◆ Your assignment ◆
What you return must match the records exactly, with every line included.

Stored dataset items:

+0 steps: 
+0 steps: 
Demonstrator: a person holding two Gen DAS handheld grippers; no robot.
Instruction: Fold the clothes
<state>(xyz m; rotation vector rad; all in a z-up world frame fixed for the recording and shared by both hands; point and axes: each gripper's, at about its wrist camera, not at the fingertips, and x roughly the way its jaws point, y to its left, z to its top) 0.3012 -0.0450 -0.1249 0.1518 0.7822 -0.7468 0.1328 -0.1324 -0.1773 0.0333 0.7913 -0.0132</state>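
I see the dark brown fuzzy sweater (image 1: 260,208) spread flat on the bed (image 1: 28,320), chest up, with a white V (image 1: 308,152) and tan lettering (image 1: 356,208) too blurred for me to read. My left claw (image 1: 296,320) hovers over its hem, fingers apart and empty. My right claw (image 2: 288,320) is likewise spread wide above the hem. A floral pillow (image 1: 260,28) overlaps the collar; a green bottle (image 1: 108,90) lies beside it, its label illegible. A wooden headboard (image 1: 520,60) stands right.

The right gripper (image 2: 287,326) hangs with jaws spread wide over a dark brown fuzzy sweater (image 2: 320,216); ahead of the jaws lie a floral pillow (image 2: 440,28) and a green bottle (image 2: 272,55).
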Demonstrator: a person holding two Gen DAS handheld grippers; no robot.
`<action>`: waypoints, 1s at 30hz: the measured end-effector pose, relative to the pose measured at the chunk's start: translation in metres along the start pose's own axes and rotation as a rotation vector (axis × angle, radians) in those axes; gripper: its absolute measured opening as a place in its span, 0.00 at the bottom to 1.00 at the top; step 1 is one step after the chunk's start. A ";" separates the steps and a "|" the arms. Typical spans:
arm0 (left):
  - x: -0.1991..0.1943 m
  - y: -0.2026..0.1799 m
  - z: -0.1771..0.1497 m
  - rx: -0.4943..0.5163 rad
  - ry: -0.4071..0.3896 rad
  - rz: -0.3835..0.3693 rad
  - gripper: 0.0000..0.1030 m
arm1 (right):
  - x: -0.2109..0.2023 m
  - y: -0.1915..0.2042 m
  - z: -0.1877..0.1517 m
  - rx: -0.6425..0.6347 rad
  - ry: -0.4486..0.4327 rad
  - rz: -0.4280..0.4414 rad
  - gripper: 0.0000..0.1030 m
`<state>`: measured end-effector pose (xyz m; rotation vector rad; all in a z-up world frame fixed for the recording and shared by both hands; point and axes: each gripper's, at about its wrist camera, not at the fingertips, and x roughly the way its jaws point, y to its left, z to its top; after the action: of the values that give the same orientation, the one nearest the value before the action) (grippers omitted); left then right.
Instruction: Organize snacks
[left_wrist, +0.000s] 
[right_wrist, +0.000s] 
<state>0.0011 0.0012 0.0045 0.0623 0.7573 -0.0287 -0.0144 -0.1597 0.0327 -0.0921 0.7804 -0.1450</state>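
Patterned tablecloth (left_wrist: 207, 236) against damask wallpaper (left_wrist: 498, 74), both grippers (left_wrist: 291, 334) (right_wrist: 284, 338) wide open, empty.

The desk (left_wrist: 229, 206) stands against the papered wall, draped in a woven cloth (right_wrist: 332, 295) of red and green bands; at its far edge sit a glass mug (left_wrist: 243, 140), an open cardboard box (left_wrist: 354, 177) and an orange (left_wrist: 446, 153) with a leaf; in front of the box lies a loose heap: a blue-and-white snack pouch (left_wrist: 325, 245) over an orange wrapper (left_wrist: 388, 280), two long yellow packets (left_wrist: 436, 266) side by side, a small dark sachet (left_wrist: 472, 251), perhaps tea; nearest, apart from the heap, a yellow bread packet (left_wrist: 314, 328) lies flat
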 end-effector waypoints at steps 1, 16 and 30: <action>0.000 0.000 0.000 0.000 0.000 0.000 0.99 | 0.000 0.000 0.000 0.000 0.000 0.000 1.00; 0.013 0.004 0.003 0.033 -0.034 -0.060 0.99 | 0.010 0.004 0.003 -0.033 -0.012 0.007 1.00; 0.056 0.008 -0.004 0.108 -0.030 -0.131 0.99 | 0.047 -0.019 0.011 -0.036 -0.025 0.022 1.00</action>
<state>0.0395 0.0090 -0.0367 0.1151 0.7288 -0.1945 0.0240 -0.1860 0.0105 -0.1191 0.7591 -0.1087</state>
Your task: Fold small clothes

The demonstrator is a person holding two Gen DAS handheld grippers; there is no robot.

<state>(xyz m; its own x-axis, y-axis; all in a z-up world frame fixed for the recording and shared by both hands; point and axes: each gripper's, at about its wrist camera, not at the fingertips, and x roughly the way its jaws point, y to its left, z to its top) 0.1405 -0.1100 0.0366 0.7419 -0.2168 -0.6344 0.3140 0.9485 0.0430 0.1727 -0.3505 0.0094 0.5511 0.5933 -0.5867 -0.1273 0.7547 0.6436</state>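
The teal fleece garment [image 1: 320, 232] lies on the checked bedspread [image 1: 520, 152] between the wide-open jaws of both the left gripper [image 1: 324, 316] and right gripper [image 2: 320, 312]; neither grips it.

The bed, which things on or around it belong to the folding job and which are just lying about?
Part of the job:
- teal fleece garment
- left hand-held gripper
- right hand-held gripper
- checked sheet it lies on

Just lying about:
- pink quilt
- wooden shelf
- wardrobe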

◆ Result for this task ◆
+0 steps: 
+0 steps: 
Demonstrator: a person holding two Gen DAS handheld grippers; no robot.
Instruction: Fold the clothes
<state>(xyz m; rotation vector rad; all in a z-up world frame fixed for the recording and shared by both hands; point and axes: each gripper's, at about its wrist camera, not at the fingertips, and x roughly the way its jaws point, y to its left, z to its top) 0.3012 -0.0450 -0.1249 0.1518 0.7822 -0.7468 0.1328 -0.1324 -0.1773 0.0333 0.7913 -0.0132</state>
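I see the dark brown fuzzy sweater (image 1: 260,208) spread flat on the bed (image 1: 28,320), chest up, with a white V (image 1: 308,152) and tan lettering (image 1: 356,208) too blurred for me to read. My left claw (image 1: 296,320) hovers over its hem, fingers apart and empty. My right claw (image 2: 288,320) is likewise spread wide above the hem. A floral pillow (image 1: 260,28) overlaps the collar; a green bottle (image 1: 108,90) lies beside it, its label illegible. A wooden headboard (image 1: 520,60) stands right.

The right gripper (image 2: 287,326) hangs with jaws spread wide over a dark brown fuzzy sweater (image 2: 320,216); ahead of the jaws lie a floral pillow (image 2: 440,28) and a green bottle (image 2: 272,55).
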Demonstrator: a person holding two Gen DAS handheld grippers; no robot.
`<action>`: waypoints, 1s at 30hz: the measured end-effector pose, relative to the pose measured at the chunk's start: translation in metres along the start pose's own axes and rotation as a rotation vector (axis × angle, radians) in those axes; gripper: its absolute measured opening as a place in its span, 0.00 at the bottom to 1.00 at the top; step 1 is one step after the chunk's start. A ";" separates the steps and a "|" the arms. Typical spans:
arm0 (left):
  - x: -0.1991..0.1943 m
  - y: -0.2026..0.1799 m
  - z: -0.1771..0.1497 m
  - rx: -0.4943..0.5163 rad
  - ry: -0.4071..0.3896 rad
  - rz: -0.3835..0.3693 rad
  - gripper: 0.0000..0.1030 m
arm1 (right):
  - x: -0.2109..0.2023 m
  - y: -0.1915..0.2042 m
  - z: -0.1877..0.1517 m
  - rx: -0.6425..0.6347 rad
  - ry: -0.4486..0.4327 rad
  - rz: -0.4280..0.4414 rad
  - gripper: 0.0000..0.1030 m
`<state>`: measured end-effector pose (xyz m; rotation vector rad; all in a z-up world frame fixed for the recording and shared by both hands; point and axes: each gripper's, at about its wrist camera, not at the fingertips, and x roughly the way its jaws point, y to its left, z to its top; after the action: of the values that give the same orientation, the one nearest the value before the action) (grippers omitted); left then right.
Instruction: Organize snacks
[left_wrist, +0.000s] 
[right_wrist, +0.000s] 
<state>0.0011 0.0012 0.0045 0.0623 0.7573 -0.0287 -0.0144 -0.1597 0.0327 -0.0921 0.7804 -0.1450</state>
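Patterned tablecloth (left_wrist: 207, 236) against damask wallpaper (left_wrist: 498, 74), both grippers (left_wrist: 291, 334) (right_wrist: 284, 338) wide open, empty.

The desk (left_wrist: 229, 206) stands against the papered wall, draped in a woven cloth (right_wrist: 332, 295) of red and green bands; at its far edge sit a glass mug (left_wrist: 243, 140), an open cardboard box (left_wrist: 354, 177) and an orange (left_wrist: 446, 153) with a leaf; in front of the box lies a loose heap: a blue-and-white snack pouch (left_wrist: 325, 245) over an orange wrapper (left_wrist: 388, 280), two long yellow packets (left_wrist: 436, 266) side by side, a small dark sachet (left_wrist: 472, 251), perhaps tea; nearest, apart from the heap, a yellow bread packet (left_wrist: 314, 328) lies flat
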 end-effector waypoints at steps 1, 16 and 30: <action>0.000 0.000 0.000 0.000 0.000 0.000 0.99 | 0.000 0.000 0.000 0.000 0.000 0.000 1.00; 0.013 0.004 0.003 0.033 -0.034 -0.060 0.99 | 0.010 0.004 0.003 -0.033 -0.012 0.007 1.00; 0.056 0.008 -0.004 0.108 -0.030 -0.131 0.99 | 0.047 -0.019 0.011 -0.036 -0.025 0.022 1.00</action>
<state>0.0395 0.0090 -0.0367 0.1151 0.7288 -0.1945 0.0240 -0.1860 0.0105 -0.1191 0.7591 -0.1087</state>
Your task: Fold small clothes

The demonstrator is a person holding two Gen DAS handheld grippers; there is no robot.

<state>(xyz m; its own x-axis, y-axis; all in a z-up world frame fixed for the recording and shared by both hands; point and axes: each gripper's, at about its wrist camera, not at the fingertips, and x roughly the way its jaws point, y to its left, z to its top) 0.1405 -0.1100 0.0366 0.7419 -0.2168 -0.6344 0.3140 0.9485 0.0430 0.1727 -0.3505 0.0094 0.5511 0.5933 -0.5867 -0.1273 0.7547 0.6436</state>
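The teal fleece garment [image 1: 320, 232] lies on the checked bedspread [image 1: 520, 152] between the wide-open jaws of both the left gripper [image 1: 324, 316] and right gripper [image 2: 320, 312]; neither grips it.

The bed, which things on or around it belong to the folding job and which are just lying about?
Part of the job:
- teal fleece garment
- left hand-held gripper
- right hand-held gripper
- checked sheet it lies on

Just lying about:
- pink quilt
- wooden shelf
- wardrobe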

With the answer given, the exercise is closed.